«Quiero que se muera en la cárcel»

Julio Á. Fariñas REDACCIÓN

ESPAÑA

ECHAVARRI

La memoria de Jose María Múgica, que hace diez años presenció el asesinato de su padre a manos de Txapote, puso nervioso al pistolero, para quien el fiscal pide 72 años de cárcel.

20 jul 2006 . Actualizado a las 07:00 h.

?a sala blindada de la Audiencia Nacional acogió ayer el juicio contra uno de los asesinos del dirigente socialista vasco Fernando Múgica Herzog. No cabe en este caso la coletilla de presuntos porque ellos no se molestaron en negar ser los autores y porque hay dos testigos directos.
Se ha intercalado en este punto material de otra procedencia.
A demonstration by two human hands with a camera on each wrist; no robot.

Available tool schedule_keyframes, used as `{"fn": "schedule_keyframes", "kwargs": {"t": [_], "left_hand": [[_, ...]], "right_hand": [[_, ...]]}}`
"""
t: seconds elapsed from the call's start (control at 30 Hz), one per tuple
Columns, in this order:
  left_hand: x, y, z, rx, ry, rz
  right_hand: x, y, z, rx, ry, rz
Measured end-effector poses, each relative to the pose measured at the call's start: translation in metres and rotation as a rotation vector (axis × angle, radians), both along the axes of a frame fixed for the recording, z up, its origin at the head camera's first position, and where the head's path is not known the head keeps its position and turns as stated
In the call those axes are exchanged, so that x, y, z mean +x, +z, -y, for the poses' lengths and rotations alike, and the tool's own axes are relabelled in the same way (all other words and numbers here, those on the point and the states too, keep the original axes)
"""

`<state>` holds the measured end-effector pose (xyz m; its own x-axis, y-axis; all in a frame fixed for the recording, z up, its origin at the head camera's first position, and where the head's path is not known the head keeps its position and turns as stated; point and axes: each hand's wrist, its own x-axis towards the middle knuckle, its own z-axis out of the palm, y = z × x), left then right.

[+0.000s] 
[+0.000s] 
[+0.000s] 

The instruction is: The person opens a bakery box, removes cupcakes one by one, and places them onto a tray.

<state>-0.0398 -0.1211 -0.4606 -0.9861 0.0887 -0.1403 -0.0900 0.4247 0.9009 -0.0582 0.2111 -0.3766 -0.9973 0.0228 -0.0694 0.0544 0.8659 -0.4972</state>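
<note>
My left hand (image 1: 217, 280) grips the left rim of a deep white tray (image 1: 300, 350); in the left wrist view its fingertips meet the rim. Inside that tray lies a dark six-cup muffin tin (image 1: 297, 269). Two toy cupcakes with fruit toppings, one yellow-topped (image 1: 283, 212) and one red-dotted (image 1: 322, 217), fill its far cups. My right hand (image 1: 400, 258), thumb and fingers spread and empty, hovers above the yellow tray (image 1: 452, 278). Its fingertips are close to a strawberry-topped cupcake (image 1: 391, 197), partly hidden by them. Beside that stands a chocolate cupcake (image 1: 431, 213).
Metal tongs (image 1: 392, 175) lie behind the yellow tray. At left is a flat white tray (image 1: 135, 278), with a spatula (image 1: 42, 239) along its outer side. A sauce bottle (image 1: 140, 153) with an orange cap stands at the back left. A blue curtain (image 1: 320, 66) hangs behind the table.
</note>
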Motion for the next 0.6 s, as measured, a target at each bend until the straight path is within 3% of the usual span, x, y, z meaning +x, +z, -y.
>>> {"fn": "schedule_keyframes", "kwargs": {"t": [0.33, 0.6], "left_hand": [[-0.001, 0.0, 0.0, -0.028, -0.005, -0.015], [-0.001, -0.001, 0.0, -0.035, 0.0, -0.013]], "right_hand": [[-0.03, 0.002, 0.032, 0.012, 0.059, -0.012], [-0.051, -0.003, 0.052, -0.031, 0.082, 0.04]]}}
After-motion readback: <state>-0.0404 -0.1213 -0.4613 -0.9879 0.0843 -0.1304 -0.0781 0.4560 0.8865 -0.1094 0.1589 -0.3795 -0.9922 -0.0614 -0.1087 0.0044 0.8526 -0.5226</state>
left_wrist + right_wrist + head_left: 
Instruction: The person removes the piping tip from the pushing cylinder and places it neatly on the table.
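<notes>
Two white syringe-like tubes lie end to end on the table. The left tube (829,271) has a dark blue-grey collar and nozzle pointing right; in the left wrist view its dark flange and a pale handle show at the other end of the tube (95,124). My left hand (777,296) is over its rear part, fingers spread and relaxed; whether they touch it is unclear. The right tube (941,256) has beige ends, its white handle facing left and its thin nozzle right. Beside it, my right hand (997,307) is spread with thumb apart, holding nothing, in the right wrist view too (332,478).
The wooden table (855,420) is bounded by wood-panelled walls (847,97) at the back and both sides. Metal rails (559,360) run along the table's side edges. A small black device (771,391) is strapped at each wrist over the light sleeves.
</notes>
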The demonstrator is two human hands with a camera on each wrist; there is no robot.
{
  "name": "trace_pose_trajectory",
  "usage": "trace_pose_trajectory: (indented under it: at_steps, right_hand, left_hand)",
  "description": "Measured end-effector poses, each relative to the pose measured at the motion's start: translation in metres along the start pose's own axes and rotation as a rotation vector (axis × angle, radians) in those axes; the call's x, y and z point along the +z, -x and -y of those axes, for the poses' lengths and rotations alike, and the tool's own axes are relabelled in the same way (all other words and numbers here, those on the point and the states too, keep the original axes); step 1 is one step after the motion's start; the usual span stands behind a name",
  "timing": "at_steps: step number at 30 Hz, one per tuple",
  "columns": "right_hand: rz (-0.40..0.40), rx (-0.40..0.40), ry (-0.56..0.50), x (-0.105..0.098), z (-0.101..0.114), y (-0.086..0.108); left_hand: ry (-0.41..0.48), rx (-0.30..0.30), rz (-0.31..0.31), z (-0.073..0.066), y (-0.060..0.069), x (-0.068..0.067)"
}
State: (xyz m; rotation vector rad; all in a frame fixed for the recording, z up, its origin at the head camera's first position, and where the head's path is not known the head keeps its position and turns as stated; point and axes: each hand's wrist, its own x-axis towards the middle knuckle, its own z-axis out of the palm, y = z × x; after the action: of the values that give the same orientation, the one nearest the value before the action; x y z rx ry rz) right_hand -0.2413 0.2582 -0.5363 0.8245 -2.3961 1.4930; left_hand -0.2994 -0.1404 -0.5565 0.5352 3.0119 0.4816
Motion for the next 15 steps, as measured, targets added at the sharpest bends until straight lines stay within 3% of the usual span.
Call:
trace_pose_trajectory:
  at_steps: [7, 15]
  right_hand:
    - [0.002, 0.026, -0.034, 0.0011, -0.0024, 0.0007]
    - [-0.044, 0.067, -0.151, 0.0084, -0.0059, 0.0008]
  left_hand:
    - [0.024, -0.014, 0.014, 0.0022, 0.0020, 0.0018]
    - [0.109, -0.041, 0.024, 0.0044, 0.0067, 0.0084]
Dentro de la pecera -así llaman a la jaula de cristal desde la que siguen el juicio los presos especialmente peligrosos y violentos- estaba Francisco Javier García Gaztelu, Txapote , quien dentro de escasas semanas sumará otros 72 años de cárcel a los 50 que ya tiene en su haber por el secuestro y posterior asesinato del concejal de Ermua Miguel Ángel Blanco. Fuera, entre el público, estaban la viuda y los hijos de Fernando Múgica y numerosos dirigentes socialistas vascos, así como familiares de otras víctimas, encabezados por Maite Pagazaurtundua. Como acusador actuó Javier Zaragoza, que se puso por primera vez la toga desde que asumió la jefatura de la fiscalía de la Audiencia Nacional hace un par de meses. Hoy no va a tener problemas para convencer al tribunal de la culpabilidad del acusado, máxime después de haber interrogado a uno de los hijos de la víctima, José María, quien afirmó que el «reconocimiento» de los asesinos de su padre es «inequívoco e imborrable». De Txapote dijo: «Sin duda, este es el asesino, quiero que muera en la cárcel». Por si no fuera suficiente, el propietario de uno de los coches que utilizaron los asesinos en su huida reconoció al acusado como la persona que le arrebató el coche a punta de subfusil. Txapote estuvo ayer menos agresivo y desafiante que en el juicio por el asesinato de Miguel Ángel Blanco. Sus paseos por la pecera y su negativa a declarar eran una muestra del nerviosismo del terrorista, llamado a convertirse en una patata caliente para el Gobierno si prospera el proceso de paz. Precisamente, la familia de Múgica aprovechó ayer el eco mediático del juicio para hacer un llamamiento a la cordura y al entendimiento entre los dos grandes partidos, PSOE y PP. En la rueda de prensa posterior a la vista, la viuda del dirigente socialista, María del Carmen Heras, y sus hijos defendieron, además, que «no hay absolutamente nada de qué hablar con los terroristas», y criticaron la reunión del pasado día 6 con Batasuna.